I have a table with few columns and one of the column is DockNumber. I have to display the docknumbers if they confirm to a particular format
First five characters are numbers followed by a - and followed by 5 characters. The last but one character should be a alpha.
12345-678V9
How can I check in SQL if the first 5 characters are numbers and there is a hyphen and next 3 are numbers and last but one is an alpha.

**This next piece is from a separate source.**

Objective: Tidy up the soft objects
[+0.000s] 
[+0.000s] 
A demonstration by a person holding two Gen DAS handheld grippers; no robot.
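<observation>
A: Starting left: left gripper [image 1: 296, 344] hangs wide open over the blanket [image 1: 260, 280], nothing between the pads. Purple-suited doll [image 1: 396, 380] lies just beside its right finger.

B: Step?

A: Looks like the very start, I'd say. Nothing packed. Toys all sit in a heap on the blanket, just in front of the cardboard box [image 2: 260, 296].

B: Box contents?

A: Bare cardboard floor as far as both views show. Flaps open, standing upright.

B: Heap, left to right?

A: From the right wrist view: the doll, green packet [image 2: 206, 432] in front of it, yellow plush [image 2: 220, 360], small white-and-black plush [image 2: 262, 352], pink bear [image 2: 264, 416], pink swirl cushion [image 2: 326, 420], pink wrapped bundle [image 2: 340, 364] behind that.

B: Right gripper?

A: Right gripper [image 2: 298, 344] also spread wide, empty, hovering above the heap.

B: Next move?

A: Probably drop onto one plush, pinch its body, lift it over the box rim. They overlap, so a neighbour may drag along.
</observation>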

Building on #gbn's answer, this checks to make sure the length is 11 (in case the #val is not a char(11) or varchar(11) and also checks to make sure the second to last char is alpha
DECLARE #val VARCHAR(20)
SET #val = '12345-678V9'
SELECT CASE WHEN LEN(#val) = 11 AND #val LIKE '[0-9][0-9][0-9][0-9][0-9]-[0-9][0-9][0-9][A-Z0-9][0-9]'
THEN 'isMatch'
ELSE 'isNotMatch'
END AS [Valid]
you can use this, you will have to figure it out on how to use this...
SELECT Case when
Cast(ISNUMERIC(LEFT(#Str,5)) as int) + case when substring(#str,6,1)= '-' then 1 else 0 end +case when substring(#str,10,1) like '[a-z]' then 1 else 0 end =3
THEN 'Matched'
Else 'NotMatched'
End
Regular Expressions can be your friend.
LIKE '[0-9][0-9][0-9][0-9][0-9]-[0-9][0-9][0-9][A-Z][0-9]'
Now, this allows lower case a-z too. You'd need to coerce collation if you wanted upper case only
Value COLLATE Latin_General_BIN
LIKE '[0-9][0-9][0-9][0-9][0-9]-[0-9][0-9][0-9][A-Z][0-9]' COLLATE Latin_General_BIN
PATINDEX is probably the ideal solution.
Select ...
From Table
Where PatIndex('[0-9][0-9][0-9][0-9][0-9]-[0-9][0-9][0-9][A-Z][0-9]', DockNumber) > 0
Where DockNumber Like '[0-9][0-9][0-9][0-9][0-9][-][0-9][0-9][0-9][a-z][0-9]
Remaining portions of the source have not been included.